Grammar Snobs Are Silencing Minorities, Claims Writer

English writer Mona Chalabi released a video this week that would have probably garnered a great deal of positive support…had she stopped filming it about halfway through. The Guardian reporter went on a tear against grammar snobs – the people in both the real world and on social media who seem to make it their life’s mission to point out every missing comma, every inappropriate use of quotation marks, and every misspelling they can find. “You know what I meant,” she says, and it’s a sentence we can all relate to.

Unfortunately, Chalabi doesn’t stop there. Rather than sticking to a sentiment we can all get behind – grammar Nazis should settle down – she goes one step further to make a very extraordinary argument.

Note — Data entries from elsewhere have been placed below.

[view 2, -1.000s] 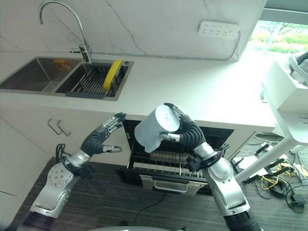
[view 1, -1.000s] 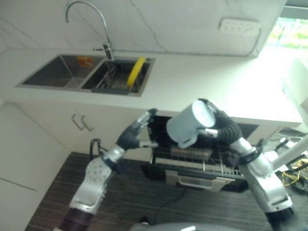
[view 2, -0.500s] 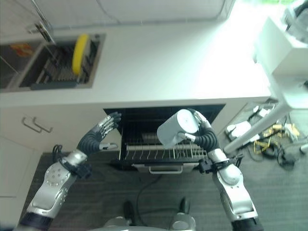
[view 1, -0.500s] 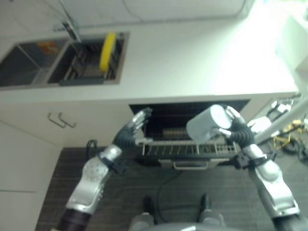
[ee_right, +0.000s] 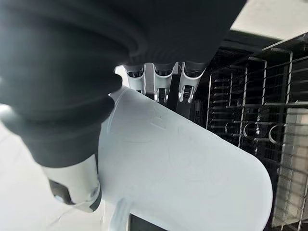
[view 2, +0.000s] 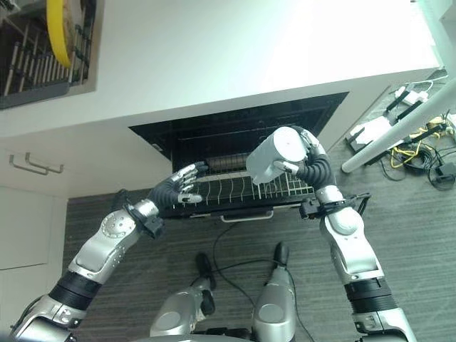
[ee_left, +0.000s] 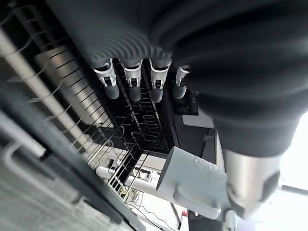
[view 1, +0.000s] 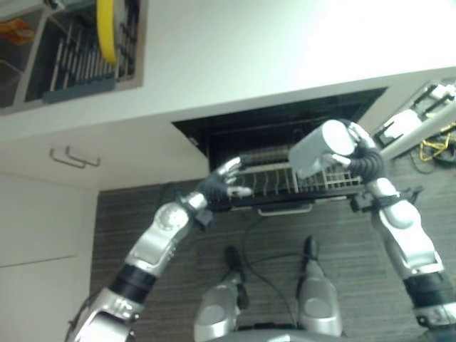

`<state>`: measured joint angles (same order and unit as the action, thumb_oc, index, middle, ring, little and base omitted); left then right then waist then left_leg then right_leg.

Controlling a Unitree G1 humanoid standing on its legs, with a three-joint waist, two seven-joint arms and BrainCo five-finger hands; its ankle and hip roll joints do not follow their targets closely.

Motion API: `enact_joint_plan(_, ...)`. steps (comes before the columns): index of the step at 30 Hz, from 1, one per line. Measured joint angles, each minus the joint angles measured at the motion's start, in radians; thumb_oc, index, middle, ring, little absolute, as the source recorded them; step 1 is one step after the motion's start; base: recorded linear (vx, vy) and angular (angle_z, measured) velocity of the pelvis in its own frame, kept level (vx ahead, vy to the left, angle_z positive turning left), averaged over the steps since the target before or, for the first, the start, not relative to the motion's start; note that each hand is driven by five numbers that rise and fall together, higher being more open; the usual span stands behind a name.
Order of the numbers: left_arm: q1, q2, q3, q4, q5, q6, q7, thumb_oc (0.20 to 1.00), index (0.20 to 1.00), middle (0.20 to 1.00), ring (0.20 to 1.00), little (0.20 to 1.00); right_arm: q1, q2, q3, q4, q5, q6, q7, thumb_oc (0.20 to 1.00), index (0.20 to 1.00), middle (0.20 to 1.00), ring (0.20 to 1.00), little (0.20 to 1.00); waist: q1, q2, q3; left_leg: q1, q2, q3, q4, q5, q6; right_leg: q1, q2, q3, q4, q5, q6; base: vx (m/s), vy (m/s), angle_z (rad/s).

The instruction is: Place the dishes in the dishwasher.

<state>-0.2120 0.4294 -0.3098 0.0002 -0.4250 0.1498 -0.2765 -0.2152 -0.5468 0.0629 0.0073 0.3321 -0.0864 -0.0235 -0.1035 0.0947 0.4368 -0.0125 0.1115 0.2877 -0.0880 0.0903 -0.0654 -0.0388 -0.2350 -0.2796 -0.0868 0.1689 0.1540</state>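
My right hand (view 2: 311, 161) is shut on a pale grey mug (view 2: 274, 154), tilted on its side just above the right half of the pulled-out wire rack (view 2: 235, 194) of the dishwasher (view 1: 285, 130). In the right wrist view its fingers (ee_right: 163, 83) curl round the mug (ee_right: 187, 168). My left hand (view 2: 178, 192) is open at the rack's front left corner, fingers relaxed over the wires (ee_left: 130, 120). The left wrist view also catches the mug (ee_left: 192, 185) from across the rack.
A ribbed metal piece (view 2: 217, 165) lies at the back of the rack. A yellow plate (view 1: 107, 28) stands in the sink's drainer at the upper left. The white counter (view 1: 228, 50) overhangs the dishwasher. Cupboard handles (view 1: 71, 155) are at the left, a white leg (view 2: 388, 139) and cables at the right.
The camera has tipped downward, so the whole view shifted. My right hand has lowered the mug toward the rack. My left hand has reached in to the rack's front left corner.
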Motion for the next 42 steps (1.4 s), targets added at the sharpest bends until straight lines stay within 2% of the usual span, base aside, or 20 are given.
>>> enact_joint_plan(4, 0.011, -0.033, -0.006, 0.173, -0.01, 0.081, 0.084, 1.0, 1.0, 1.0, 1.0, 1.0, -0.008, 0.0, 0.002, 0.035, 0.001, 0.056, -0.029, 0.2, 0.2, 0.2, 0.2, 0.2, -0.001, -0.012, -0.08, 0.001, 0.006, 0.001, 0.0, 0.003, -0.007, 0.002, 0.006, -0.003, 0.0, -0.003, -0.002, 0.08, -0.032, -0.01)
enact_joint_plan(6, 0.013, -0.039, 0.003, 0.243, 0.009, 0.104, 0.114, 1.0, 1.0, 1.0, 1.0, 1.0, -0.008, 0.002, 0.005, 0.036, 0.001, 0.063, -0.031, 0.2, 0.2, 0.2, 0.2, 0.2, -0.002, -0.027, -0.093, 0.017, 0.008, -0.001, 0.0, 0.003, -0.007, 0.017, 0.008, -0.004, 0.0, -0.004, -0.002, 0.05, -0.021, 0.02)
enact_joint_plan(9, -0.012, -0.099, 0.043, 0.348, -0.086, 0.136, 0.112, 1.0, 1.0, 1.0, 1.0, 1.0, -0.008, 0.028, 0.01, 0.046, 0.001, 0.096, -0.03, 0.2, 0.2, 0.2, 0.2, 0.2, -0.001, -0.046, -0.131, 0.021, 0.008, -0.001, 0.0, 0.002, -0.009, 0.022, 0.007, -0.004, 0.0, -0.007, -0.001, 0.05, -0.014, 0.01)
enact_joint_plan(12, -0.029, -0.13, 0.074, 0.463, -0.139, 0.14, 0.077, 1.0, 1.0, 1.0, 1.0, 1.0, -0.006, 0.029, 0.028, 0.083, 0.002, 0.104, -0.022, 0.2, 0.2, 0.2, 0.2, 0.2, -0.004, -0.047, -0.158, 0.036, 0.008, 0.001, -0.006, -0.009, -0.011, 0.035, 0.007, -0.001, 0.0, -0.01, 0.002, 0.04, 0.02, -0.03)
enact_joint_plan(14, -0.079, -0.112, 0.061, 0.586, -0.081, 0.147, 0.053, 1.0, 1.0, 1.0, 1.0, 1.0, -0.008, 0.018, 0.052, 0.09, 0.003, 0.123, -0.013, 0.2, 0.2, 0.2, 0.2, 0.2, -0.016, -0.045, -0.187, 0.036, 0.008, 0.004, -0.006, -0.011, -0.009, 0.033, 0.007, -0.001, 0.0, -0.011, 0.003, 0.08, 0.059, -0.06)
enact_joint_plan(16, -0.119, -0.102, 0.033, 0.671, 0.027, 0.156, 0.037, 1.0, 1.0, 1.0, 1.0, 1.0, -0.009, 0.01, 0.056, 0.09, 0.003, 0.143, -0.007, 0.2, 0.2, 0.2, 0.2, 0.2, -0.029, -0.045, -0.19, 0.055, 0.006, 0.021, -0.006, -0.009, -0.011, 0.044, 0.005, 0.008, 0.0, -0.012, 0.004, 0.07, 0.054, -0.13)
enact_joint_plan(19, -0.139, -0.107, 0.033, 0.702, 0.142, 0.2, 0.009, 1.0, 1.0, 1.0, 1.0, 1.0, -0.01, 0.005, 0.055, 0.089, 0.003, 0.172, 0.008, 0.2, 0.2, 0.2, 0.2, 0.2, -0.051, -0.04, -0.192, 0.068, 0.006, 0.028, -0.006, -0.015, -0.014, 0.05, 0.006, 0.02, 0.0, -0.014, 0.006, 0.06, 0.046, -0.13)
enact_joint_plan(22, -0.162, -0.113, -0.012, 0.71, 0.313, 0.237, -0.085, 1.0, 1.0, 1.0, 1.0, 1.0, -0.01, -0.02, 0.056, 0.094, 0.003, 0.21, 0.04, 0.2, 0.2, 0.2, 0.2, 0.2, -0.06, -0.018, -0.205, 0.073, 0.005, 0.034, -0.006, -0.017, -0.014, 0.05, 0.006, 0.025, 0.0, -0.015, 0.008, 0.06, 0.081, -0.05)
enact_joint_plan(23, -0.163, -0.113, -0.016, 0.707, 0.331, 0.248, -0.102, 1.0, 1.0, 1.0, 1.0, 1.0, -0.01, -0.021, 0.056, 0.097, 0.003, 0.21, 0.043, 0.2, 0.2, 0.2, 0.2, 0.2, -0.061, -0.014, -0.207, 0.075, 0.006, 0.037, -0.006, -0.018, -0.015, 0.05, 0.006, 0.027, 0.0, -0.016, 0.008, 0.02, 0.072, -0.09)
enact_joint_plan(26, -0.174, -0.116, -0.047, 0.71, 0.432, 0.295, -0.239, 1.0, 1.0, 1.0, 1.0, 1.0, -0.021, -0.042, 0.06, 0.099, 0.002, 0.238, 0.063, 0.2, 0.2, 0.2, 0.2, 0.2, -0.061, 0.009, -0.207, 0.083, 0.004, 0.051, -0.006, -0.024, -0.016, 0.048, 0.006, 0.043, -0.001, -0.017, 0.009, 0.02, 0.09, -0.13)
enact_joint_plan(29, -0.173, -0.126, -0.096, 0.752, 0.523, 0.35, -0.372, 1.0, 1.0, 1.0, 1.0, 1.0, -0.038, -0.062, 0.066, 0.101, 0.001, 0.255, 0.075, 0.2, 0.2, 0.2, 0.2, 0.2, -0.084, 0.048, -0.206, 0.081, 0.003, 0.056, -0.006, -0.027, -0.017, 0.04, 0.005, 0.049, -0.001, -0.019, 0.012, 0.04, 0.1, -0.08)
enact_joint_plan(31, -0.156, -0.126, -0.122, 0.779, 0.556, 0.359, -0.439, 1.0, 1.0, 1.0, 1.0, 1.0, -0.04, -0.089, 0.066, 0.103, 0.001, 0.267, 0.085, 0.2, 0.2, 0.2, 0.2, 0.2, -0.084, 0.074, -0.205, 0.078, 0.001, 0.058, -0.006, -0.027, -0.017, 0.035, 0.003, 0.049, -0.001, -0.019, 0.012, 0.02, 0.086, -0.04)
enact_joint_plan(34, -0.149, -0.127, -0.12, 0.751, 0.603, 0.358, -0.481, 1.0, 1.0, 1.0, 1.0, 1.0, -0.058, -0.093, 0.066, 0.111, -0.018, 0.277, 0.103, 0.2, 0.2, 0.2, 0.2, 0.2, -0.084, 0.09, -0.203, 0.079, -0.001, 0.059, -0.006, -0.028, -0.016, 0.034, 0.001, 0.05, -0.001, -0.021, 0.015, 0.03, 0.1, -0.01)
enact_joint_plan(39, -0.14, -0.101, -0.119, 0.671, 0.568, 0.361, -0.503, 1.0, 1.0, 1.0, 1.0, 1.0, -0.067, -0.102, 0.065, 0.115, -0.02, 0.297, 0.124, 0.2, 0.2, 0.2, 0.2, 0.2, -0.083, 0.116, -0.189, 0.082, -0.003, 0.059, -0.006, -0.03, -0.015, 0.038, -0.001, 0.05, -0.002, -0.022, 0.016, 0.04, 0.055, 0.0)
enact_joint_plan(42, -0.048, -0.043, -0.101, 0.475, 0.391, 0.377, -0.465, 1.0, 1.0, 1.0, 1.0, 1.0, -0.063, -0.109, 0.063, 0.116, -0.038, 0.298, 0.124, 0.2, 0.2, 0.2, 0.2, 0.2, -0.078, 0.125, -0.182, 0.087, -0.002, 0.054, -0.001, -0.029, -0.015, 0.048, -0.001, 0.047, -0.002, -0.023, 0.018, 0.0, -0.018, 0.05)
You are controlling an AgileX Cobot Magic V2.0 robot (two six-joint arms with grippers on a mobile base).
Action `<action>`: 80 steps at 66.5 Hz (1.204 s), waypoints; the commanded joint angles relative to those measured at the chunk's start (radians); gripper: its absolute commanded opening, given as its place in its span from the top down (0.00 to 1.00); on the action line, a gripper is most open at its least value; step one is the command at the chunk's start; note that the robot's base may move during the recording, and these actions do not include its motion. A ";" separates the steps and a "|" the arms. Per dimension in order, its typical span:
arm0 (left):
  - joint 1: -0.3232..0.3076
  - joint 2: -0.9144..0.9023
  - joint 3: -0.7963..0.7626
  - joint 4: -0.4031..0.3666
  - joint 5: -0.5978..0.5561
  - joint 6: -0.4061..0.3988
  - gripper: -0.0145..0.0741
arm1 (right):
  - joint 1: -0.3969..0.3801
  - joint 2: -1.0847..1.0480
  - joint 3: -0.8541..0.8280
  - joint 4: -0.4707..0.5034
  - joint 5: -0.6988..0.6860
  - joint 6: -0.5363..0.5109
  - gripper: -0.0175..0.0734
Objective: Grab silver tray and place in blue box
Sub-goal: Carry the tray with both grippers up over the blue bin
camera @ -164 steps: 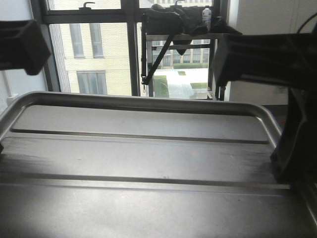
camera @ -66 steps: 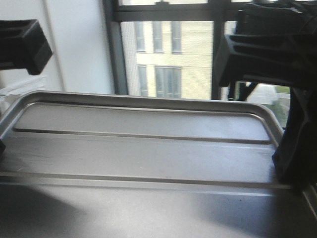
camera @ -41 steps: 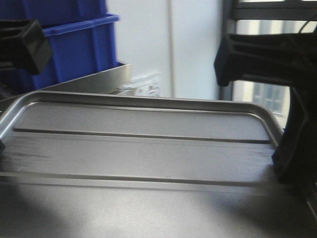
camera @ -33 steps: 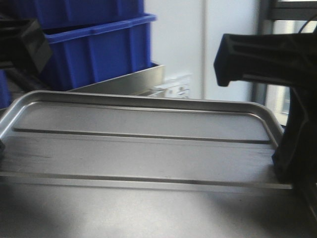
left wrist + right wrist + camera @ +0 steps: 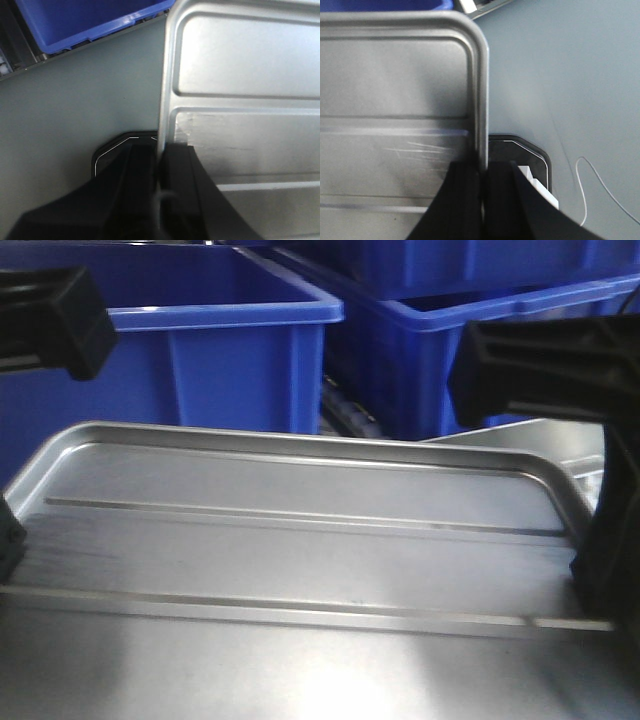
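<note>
Left gripper (image 5: 160,157): its two black fingers are closed on the left short rim of the silver tray (image 5: 300,540), one finger inside the rim and one outside

Silver tray: it hangs between the two grippers, about level and empty, with grey floor under it in both wrist views; it is not yet in the box

Long axis of the tray: it runs from left to right, from one gripper to the other, so a long rim points forward

Blue box (image 5: 245,380): it stands ahead of the tray, beyond the far long rim and apart from it, with the open top visible; in the left wrist view its corner lies ahead and to the left

Second blue crate (image 5: 480,350): it stands to the right of the box and partly behind it, with a dull grey metal edge (image 5: 500,430) in front

Right gripper (image 5: 483,172): closed on the right short rim in the same way

Nearer arm: the left one, I think

Coming move: probably forward and a little left, and the tray may need to rise over the thick near rim, both arms together
</note>
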 commanded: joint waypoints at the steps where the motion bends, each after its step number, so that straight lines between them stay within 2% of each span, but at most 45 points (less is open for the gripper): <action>1: -0.003 -0.023 -0.020 0.054 0.082 -0.002 0.85 | -0.006 -0.023 -0.022 -0.055 0.128 -0.004 0.74; 80: -0.003 -0.023 -0.020 0.054 0.082 -0.002 0.85 | -0.006 -0.023 -0.022 -0.055 0.159 -0.004 0.74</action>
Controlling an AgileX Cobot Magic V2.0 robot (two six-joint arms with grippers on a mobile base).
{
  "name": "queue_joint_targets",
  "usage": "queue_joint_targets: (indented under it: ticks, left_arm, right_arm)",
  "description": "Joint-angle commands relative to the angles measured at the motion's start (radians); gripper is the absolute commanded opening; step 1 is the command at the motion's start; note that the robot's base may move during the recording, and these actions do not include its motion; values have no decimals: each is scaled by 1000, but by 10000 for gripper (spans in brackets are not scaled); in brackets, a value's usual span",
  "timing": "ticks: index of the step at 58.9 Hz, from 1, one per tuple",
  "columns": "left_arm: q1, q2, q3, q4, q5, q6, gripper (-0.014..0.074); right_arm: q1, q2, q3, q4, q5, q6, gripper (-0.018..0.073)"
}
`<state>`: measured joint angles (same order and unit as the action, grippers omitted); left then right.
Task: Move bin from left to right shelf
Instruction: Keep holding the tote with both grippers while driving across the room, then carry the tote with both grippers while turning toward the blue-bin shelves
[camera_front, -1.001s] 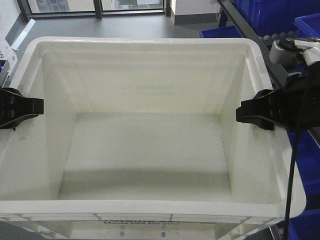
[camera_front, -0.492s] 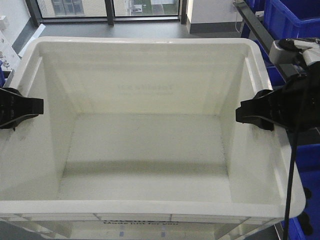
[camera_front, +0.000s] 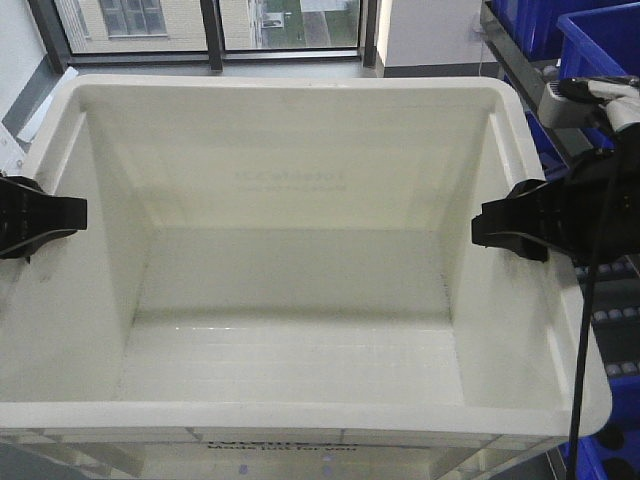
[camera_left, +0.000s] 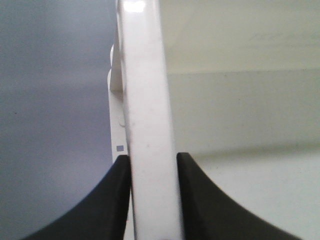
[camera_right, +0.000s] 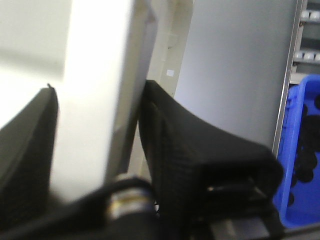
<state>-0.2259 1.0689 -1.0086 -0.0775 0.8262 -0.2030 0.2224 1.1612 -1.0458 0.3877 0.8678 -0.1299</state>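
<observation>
Window (camera_front: 290, 22) and blue bins (camera_front: 605, 45) shift behind while the white bin (camera_front: 290, 84) sits unchanged between my left gripper (camera_front: 72, 213) and right gripper (camera_front: 488, 226), both clamped on its side rims, so I judge the rightward carry continues, bin not yet shelved.

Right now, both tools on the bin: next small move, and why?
Probably shift the bin slightly rightward, level, toward the blue bins. The left tool and right tool each clamp a side rim, the bin is empty, and the blue bins sit at right.
</observation>
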Motion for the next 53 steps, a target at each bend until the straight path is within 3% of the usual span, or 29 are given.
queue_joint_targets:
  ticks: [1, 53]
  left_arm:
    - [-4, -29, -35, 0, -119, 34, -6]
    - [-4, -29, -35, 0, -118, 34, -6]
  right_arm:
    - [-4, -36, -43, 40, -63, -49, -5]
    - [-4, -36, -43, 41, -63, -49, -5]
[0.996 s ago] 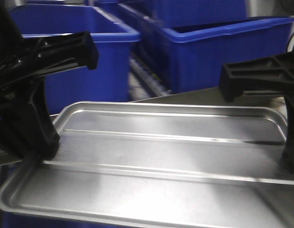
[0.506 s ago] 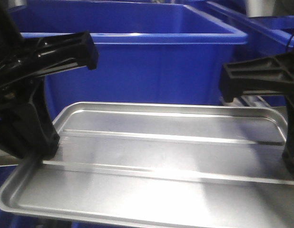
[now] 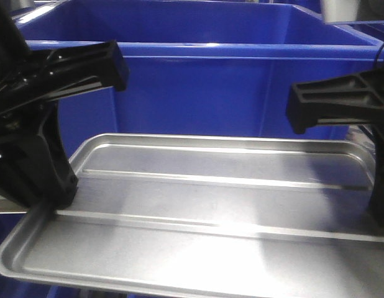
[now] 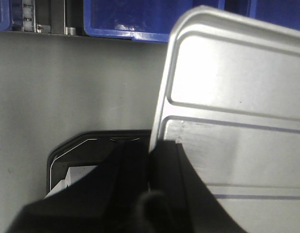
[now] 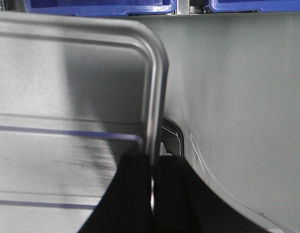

“The people pointing out the mistakes are more likely to be older, wealthier, whiter, or just plain academic than the people they’re treating with condescension,” she says. “All too often, it’s a way to silence people and that’s particularly offensive when it’s someone who might already be struggling to speak up.”

Right. It’s not enough that grammar police officers be categorized as annoying; we have to pretend that they’re part of some conspiracy to shut down minority viewpoints. The only consolation is that of all the people in the world, Chalabi has to be the only one who actually believes this nonsense.

Oh. She isn’t.

Take Melissa Fabello at Everyday Feminism, who wrote in 2014 that the social justice movement would be better off without grammar snobbery. Fabello claimed that “purporting one form of English as elite is inherently oppressive.”

And here she is explaining why citing the rules of English is not appropriate:

As educated (and – okay – snarky) activists, we’re quick to respond to “According to the dictionary” arguments with “Who wrote the dictionary, though?” We understand that a reference guide created by a white supremacist, heteropatriarchal system does nothing but uphold that status quo.

Similarly, we have to use that line of thinking when talking about the English language: Who created the rules? And who benefits from them?

No one wants to defend those busybodies on Facebook who go looking for misplaced modifiers, but what the left is doing here goes well beyond social graces. Satisfied with the results of their war on morality, they now want to apply that same kind of relativism to the English language. From there, who knows where it will end?